* [REQUIRED WORK] Find the line below with "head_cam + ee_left" and the line with "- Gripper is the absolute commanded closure". Output exactly those lines and everything between them, leaving out the pictures.

* [EXCERPTED RECORDS]
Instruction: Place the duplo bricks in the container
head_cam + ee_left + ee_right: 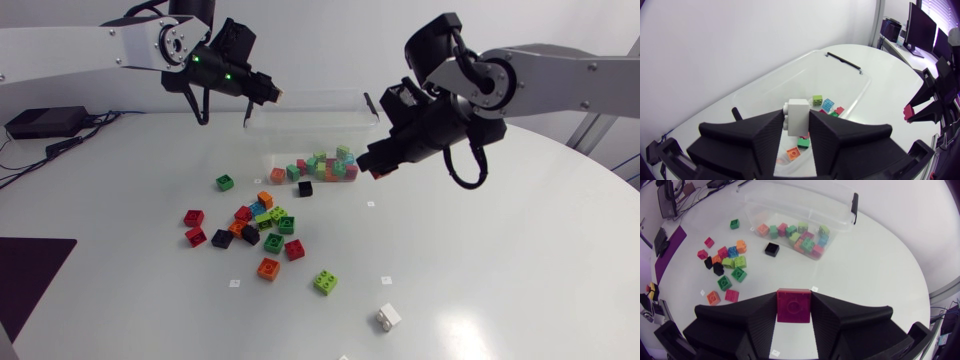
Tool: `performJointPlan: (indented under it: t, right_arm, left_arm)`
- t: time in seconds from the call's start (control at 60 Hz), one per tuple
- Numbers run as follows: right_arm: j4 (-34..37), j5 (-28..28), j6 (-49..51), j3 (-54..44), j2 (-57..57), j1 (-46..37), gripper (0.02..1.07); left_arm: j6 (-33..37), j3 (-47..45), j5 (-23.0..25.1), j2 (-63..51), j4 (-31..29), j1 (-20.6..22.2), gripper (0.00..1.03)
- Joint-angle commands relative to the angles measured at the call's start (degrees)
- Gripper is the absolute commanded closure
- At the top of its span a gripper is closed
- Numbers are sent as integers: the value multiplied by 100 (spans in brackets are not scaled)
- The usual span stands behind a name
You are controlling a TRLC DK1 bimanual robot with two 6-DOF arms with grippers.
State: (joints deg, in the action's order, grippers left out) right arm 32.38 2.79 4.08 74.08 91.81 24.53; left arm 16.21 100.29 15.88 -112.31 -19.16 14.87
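I work over a round white table [520,250], its top smooth and faintly glossy, with a soft sheen of light toward the near edge on my right. A few small white square markers [386,279] dot the surface. A dark purple mat [30,275] lies at the near left rim. At the far left sits a black box [45,122] trailing dark cables [70,145].

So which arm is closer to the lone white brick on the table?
Right. The right end effector is beside the container, nearer the white brick; the left end effector, above the container.
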Motion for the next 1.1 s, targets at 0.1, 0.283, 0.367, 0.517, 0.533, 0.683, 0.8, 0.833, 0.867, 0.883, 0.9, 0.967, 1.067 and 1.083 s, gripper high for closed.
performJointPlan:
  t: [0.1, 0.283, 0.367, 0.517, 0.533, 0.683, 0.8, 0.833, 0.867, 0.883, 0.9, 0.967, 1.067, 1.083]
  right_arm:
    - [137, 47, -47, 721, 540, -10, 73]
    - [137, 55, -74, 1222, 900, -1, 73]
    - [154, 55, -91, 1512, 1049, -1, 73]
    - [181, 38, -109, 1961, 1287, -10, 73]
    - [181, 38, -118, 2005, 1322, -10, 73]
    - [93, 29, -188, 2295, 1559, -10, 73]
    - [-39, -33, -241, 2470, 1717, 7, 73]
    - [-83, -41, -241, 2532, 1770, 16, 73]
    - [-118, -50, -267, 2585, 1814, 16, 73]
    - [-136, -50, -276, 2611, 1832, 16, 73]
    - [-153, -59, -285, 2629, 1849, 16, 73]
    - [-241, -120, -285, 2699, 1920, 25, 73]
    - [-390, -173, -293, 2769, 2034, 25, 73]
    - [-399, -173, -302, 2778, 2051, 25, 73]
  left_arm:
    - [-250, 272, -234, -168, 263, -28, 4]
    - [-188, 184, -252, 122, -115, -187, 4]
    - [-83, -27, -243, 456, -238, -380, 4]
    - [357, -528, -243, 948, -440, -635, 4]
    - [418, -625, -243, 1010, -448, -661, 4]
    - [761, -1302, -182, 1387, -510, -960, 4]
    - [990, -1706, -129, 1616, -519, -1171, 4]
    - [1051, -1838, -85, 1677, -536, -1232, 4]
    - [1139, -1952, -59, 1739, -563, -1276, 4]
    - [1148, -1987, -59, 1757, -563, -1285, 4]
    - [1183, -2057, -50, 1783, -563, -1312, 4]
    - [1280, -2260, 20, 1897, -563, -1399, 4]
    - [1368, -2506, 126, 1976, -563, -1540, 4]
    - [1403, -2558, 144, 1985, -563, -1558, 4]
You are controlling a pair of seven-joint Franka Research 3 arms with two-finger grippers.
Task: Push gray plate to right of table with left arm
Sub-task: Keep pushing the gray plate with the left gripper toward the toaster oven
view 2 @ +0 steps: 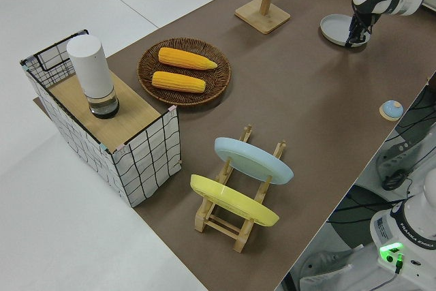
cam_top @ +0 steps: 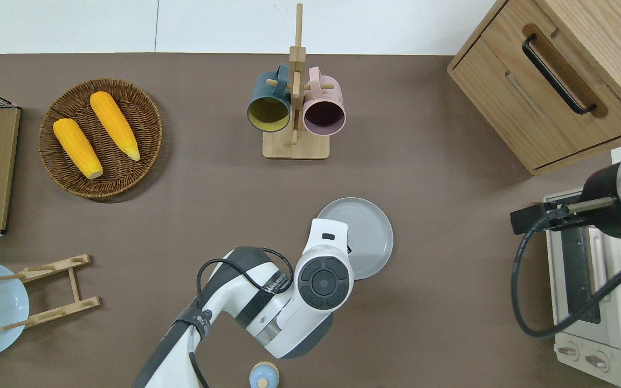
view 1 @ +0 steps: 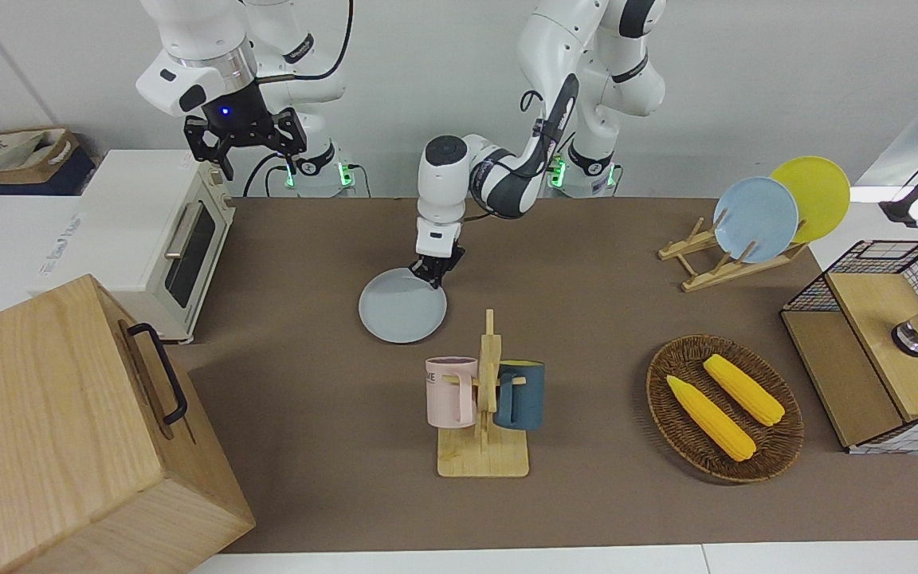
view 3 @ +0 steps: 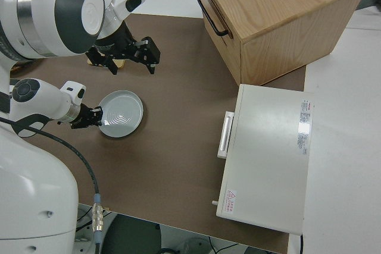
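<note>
Front view: left gripper [view 1: 432, 277] down at gray plate [view 1: 399, 309] rim nearest the robots, fingers narrow, touching plate on surface [view 1: 586, 319]. Right arm parked.

The gray plate [view 1: 399, 309] looks matt and smooth, the surface [view 1: 586, 263] is a matt brown top, and the basket [view 1: 778, 450] is rough woven wicker.

Surface: I see the brown table [view 1: 586, 263].
On it: gray plate [view 1: 397, 309], mug stand [view 1: 484, 456], corn basket [view 1: 778, 446], plate rack [view 1: 714, 267], toaster oven [view 1: 158, 239].
</note>
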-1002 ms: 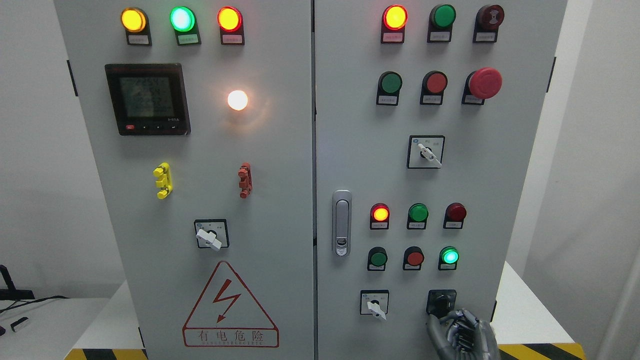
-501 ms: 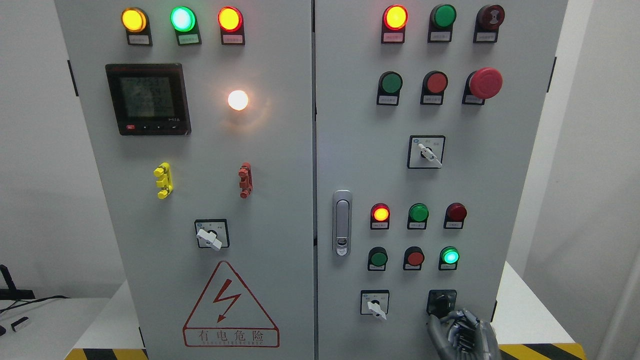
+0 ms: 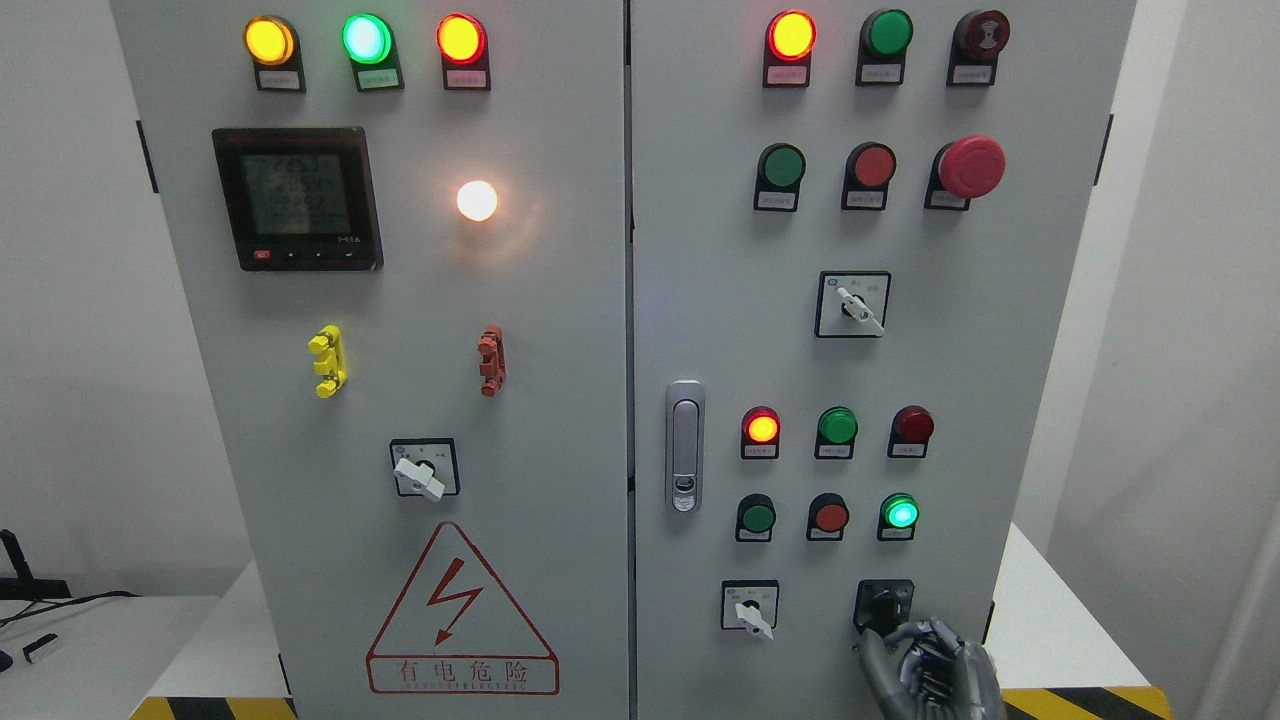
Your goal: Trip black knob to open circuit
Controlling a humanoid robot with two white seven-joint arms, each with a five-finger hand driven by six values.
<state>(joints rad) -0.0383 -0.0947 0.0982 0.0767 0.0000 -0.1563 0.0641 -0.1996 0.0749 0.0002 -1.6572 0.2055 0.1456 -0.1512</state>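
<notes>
Bare door w/ room to pass left of the black knob [image 3: 884,604], up to the white switch [image 3: 750,606]. Green light [image 3: 900,512] sits near above. Right hand [image 3: 925,668] blocks the spot just below it.

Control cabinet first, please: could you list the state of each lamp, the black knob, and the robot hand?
Top-left lamps: amber, green, red, all lit.
White lamp: lit.
Top-right red lamp: lit; the two beside it dark.
Middle red lamp: lit; its two neighbours dark.
Green lamp: lit.
Black knob: not gripped.
Right robot hand: just below the knob, fingers curled, holding nothing.
</notes>
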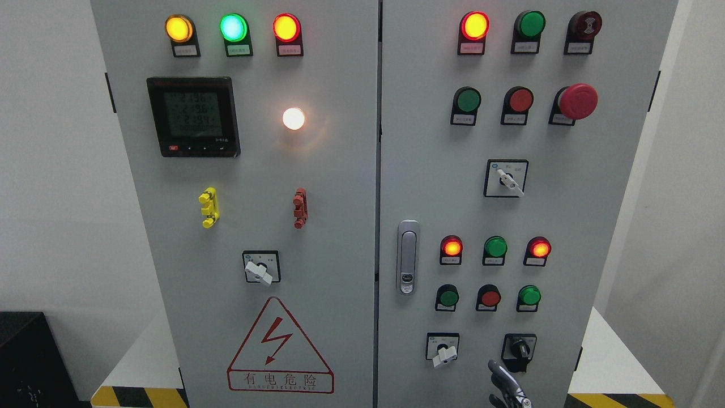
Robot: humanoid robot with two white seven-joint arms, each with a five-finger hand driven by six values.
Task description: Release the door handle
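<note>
At frame centre-left, the cabinet's left door (255, 170) w/ meter and lit lamps, then door handle (408, 257) upright just right of centre seam, untouched, and a hand (508, 386) at bottom edge, right of centre, well below it, fingers partly visible, grip can't tell.

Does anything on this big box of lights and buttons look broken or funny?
Nothing stands out. Both cabinet doors sit shut, the door handle lies flush with nothing touching it, and a hand shows at the bottom edge, well below it.
</note>
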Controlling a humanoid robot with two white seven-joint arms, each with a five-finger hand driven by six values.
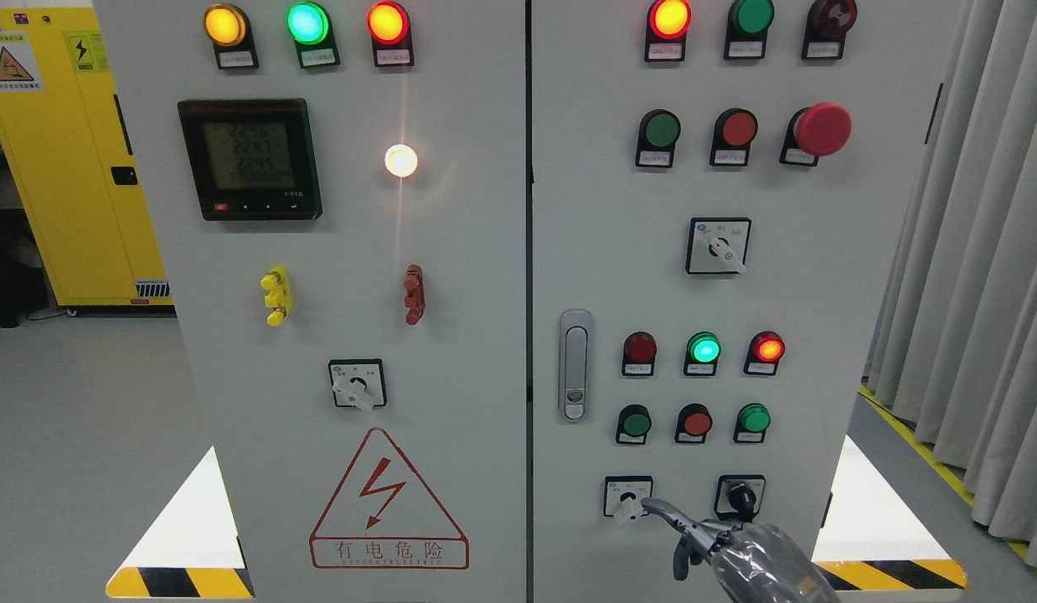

* [SOLUTION]
head_cam + ee_left + ee_right: 
Tool: `performJointPlan: (indented under it: t, right_arm, left_arm)`
- t: time in seconds from the call's start (control at 60 Hz), one per tuple
- Numbers run as follows: right_arm: j4 (-34..37), j5 (-28..28), j6 (-49..51), j3 (-54..44), j2 (-57..57), j1 (-46..37), gripper (0.02..1.07); left_arm: j6 (-33..37), j3 (-47..45), j5 (-23.0..25.1), j2 (-63..51), j4 (-31..29), j1 (-20.6..22.2), gripper (0.00..1.03)
- Joint-angle commands relative to the angles measured at the call's start (degrees)
- Gripper is the absolute commanded closure

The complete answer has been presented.